En mi ya algo dilatada vida profesional como oscuro científico he podido comprobar que nada más alejado de la realidad que las predicciones, y tanto más cuanto más largo es el margen de tiempo al que se refieren. No me fío un pelo de las predicciones sobre la evolución del Universo, cuyo ámbito temporal se extiende a los miles de años. Ni me fío de las predicciones sobre el cambio climático o las reservas de petróleo. Por no fiarme, no me fío sobre el tiempo que hará en Bilbao el próximo domingo y que condicionará la vestimenta con la que asistiré al cumpleaños número dieciocho del sobrino al que patrocino su velero.

En el ámbito de los coches del futuro, hace veinticinco años me quemé las pestañas (entonces si que era difícil obtener información de algo) tratando de aclararme sobre el metanol como fuente de energía alternativa. Hace quince años, los coches eléctricos eran la clave. Hace cinco, nos vendían los coches a base de hidrógeno como algo que sería habitual en el 2010. Pero nada de eso parece asentarse definitivamente.

Así que puestos a hacer predicciones, que raras veces funcionan, voy a hacer la mía. Si me equivoco, sólo pasaré a engrosar una nómina que tiene nombres mucho más relevantes que el mío. En lo que nuevos autos se refiere sigan la pista del acrónimo PHEV. Se deduce del término Plug-in-hybrid-electric vehicles, vehículos eléctricos híbridos enchufables. Se trata de automóviles que llevan un motor convencional de gasolina acompañado de unas baterías de litio recargables, similares a las de los móviles pero a lo bestia. Esas baterías pueden cargarse cuando el vehículo está usando el motor de gasolina o, sencillamente, enchufándolas a la red. Cuando el vehículo funciona en un régimen de bajas revoluciones (en una ciudad) el motor de gasolina se apaga y uno anda gracias al motor eléctrico, de forma parecida a como lo hacen los buggies que se emplean en los campos de golf. Esto no es una quimera. General Motors, a través de su filial Chevrolet, va a lanzar en serio el Chevy Volt, que va a ser el primer PHEV comercial.

Si al acrónimo le quitamos la P nos queda HEV, hybrid-electric vehicles, una realidad palpable en forma de vehículos como el Pryus de Toyota o el Civic de Honda que ya usa la Policía Municipal del cortijo de mi Alcalde. La diferencia es que éstos no son enchufables. Sus baterías eléctricas se recargan mientras funciona el motor de gasolina o, simplemente, frenando. Con esas baterías cargadas y en requerimientos por debajo de los 50 caballos de potencia, el motor eléctrico funciona hasta que se le acaban las pilas, en un proceso ecológico hasta las cachas. Parece bastante claro que la mayoría de las apuestas HEV de los grandes fabricantes pasarán a ser PHEV en cuanto que las baterías de litio disponibles sean las adecuadas para los requerimientos de los conductores.

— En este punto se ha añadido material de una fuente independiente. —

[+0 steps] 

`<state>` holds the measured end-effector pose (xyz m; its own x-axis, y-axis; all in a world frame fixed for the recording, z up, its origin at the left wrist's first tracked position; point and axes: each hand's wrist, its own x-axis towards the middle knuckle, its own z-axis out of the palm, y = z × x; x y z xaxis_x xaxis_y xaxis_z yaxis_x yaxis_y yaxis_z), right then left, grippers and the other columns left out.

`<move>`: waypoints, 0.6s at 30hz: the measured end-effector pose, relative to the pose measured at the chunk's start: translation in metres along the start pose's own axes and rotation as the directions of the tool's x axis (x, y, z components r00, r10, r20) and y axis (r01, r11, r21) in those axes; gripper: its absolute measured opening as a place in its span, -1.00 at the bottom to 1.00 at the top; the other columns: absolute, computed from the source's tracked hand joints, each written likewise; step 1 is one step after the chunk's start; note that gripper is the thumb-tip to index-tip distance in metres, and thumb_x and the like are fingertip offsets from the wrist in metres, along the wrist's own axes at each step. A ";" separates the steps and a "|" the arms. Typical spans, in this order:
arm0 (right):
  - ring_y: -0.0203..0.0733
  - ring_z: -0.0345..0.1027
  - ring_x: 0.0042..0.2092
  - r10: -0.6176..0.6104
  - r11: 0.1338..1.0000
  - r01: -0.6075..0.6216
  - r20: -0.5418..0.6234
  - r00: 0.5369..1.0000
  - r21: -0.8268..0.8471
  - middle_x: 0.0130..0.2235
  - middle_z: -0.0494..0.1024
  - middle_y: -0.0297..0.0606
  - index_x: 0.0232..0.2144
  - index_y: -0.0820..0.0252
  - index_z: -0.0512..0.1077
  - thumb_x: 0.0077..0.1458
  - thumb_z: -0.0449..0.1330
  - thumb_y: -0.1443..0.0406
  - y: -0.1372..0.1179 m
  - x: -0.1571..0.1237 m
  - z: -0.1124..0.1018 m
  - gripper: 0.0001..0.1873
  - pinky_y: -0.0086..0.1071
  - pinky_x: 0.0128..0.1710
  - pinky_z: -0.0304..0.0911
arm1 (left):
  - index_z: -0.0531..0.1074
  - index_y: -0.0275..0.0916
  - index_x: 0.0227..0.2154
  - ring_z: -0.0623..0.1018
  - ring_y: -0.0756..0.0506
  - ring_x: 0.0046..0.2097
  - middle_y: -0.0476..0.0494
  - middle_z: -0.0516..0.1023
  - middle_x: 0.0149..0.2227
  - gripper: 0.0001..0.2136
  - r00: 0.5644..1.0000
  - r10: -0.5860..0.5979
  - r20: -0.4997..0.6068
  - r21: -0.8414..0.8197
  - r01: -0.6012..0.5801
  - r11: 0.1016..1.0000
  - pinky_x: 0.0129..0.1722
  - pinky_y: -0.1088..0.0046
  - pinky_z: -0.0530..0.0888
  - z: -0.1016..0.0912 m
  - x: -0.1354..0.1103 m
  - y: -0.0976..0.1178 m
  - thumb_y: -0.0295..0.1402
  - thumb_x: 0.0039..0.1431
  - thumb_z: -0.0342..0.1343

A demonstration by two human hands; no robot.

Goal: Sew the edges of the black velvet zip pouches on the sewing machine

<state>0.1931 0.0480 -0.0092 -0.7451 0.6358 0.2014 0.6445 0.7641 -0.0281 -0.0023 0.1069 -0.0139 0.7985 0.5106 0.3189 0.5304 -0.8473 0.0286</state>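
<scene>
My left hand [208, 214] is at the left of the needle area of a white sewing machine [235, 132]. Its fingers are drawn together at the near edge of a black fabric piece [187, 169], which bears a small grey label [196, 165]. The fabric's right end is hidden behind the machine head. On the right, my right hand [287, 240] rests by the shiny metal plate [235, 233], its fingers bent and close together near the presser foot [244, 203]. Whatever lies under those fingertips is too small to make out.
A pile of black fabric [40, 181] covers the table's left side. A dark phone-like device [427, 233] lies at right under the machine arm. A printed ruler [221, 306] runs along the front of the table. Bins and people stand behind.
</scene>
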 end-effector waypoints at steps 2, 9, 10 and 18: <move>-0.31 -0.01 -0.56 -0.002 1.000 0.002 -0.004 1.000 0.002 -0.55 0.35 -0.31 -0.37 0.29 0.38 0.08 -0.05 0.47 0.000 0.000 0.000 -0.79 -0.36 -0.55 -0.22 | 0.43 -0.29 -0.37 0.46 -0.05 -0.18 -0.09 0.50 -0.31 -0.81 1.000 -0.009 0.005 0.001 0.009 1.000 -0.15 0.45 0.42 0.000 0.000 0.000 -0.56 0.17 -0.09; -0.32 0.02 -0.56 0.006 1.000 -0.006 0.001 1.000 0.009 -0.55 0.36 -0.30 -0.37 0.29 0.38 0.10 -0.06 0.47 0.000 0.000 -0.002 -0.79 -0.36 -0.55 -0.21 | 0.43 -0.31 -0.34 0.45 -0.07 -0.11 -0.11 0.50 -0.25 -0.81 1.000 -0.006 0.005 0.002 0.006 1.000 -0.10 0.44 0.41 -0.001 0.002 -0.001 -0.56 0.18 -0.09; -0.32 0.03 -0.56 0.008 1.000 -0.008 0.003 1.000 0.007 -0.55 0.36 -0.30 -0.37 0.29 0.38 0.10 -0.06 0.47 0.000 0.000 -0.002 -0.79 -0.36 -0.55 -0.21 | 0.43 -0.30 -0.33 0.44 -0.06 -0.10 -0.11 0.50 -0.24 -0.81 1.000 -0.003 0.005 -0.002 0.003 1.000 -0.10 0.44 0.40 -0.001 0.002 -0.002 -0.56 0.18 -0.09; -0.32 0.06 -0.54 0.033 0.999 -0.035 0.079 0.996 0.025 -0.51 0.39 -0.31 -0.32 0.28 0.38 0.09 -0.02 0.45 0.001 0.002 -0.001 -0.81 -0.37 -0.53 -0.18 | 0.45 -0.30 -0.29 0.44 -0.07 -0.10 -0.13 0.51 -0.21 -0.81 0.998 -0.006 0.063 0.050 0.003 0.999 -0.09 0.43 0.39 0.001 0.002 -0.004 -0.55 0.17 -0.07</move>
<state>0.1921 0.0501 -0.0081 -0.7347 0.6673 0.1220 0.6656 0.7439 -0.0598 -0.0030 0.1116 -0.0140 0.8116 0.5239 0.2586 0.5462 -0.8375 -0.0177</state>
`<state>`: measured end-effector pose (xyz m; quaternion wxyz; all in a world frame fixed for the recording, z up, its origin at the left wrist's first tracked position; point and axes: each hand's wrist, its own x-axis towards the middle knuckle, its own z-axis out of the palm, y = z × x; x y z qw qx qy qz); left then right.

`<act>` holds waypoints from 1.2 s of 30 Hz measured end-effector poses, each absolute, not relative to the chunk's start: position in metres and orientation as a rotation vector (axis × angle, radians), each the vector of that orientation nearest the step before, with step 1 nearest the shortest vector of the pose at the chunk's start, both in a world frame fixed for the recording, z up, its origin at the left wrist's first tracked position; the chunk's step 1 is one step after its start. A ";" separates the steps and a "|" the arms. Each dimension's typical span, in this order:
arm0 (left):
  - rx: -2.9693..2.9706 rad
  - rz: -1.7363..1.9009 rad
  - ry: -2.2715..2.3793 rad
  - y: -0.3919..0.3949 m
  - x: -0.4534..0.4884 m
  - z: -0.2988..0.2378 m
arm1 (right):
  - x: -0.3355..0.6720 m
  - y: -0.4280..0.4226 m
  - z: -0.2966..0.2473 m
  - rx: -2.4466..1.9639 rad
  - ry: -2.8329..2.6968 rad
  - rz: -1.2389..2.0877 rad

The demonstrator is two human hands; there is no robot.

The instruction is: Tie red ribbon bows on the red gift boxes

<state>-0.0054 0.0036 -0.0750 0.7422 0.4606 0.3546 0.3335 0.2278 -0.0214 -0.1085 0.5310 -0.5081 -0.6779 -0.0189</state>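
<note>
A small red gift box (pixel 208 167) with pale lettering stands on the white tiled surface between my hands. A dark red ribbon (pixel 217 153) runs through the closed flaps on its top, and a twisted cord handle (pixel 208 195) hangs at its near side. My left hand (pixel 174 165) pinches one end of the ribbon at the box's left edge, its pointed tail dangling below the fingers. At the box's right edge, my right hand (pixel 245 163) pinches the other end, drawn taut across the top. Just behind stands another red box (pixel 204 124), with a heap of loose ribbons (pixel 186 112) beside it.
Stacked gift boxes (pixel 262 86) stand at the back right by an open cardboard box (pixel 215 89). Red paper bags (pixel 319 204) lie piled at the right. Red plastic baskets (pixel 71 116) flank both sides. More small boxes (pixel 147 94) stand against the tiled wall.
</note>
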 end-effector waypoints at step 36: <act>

Así que el que vaya a cambiar de coche en este inmediato futuro en el que los fabricantes casi nos regalarán los vehículos, por aquello de la crisis que nos corroe, deberá andar al loro con los acrónimos que pueblan las partes traseras de las carrocerías. Aunque habrá que analizar cómo conseguimos la energía eléctrica necesaria para cargar las pilas a nuestros PHEVs. Lo que no es una cuestión baladí.